Please output only the lines that run from the line containing "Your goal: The" through the end of the material below, exactly.

Top of SOURCE DATA

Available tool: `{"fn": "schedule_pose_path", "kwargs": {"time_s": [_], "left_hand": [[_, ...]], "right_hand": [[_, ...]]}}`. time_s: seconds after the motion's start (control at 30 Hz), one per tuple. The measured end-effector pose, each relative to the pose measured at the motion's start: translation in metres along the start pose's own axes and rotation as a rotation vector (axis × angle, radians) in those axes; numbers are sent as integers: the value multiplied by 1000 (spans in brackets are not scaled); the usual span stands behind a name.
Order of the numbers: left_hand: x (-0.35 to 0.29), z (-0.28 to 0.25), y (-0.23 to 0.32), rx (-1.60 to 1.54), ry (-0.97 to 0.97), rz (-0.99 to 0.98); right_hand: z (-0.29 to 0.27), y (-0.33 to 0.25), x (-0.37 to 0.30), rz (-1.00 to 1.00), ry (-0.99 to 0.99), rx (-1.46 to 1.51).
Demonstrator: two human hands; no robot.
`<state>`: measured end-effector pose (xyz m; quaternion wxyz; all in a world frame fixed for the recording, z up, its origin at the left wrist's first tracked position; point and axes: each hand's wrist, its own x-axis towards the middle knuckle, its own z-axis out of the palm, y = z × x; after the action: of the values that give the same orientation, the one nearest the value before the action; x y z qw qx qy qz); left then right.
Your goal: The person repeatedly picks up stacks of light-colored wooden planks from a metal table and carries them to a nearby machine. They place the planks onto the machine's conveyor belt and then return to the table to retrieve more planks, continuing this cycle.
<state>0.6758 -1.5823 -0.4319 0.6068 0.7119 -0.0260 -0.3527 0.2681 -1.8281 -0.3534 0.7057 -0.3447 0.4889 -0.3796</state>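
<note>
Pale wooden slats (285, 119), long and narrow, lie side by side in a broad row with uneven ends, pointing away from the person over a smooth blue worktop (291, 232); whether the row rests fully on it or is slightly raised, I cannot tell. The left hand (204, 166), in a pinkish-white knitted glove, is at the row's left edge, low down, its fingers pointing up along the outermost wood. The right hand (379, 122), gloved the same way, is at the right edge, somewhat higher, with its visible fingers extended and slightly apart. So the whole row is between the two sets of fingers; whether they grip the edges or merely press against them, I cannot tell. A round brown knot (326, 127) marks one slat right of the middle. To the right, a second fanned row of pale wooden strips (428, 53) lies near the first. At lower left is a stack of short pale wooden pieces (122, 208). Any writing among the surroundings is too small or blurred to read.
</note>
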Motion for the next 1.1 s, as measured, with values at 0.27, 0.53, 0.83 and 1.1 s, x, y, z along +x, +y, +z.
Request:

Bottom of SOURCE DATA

FINISHED TASK
Your goal: The person repeatedly picks up stacks of light-colored wooden planks from a metal table and carries them to a nearby machine. They place the planks onto the machine's conveyor belt and then return to the table to retrieve more planks, continuing this cycle.
<state>0.6758 -1.5823 -0.4319 0.6068 0.7119 -0.0260 -0.3527 0.2681 -1.8281 -0.3534 0.7057 -0.3447 0.4889 -0.3796</state>
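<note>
Pale wooden slats (285, 119), long and narrow, lie side by side in a broad row with uneven ends, pointing away from the person over a smooth blue worktop (291, 232); whether the row rests fully on it or is slightly raised, I cannot tell. The left hand (204, 166), in a pinkish-white knitted glove, is at the row's left edge, low down, its fingers pointing up along the outermost wood. The right hand (379, 122), gloved the same way, is at the right edge, somewhat higher, with its visible fingers extended and slightly apart. So the whole row is between the two sets of fingers; whether they grip the edges or merely press against them, I cannot tell. A round brown knot (326, 127) marks one slat right of the middle. To the right, a second fanned row of pale wooden strips (428, 53) lies near the first. At lower left is a stack of short pale wooden pieces (122, 208). Any writing among the surroundings is too small or blurred to read.
</note>
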Motion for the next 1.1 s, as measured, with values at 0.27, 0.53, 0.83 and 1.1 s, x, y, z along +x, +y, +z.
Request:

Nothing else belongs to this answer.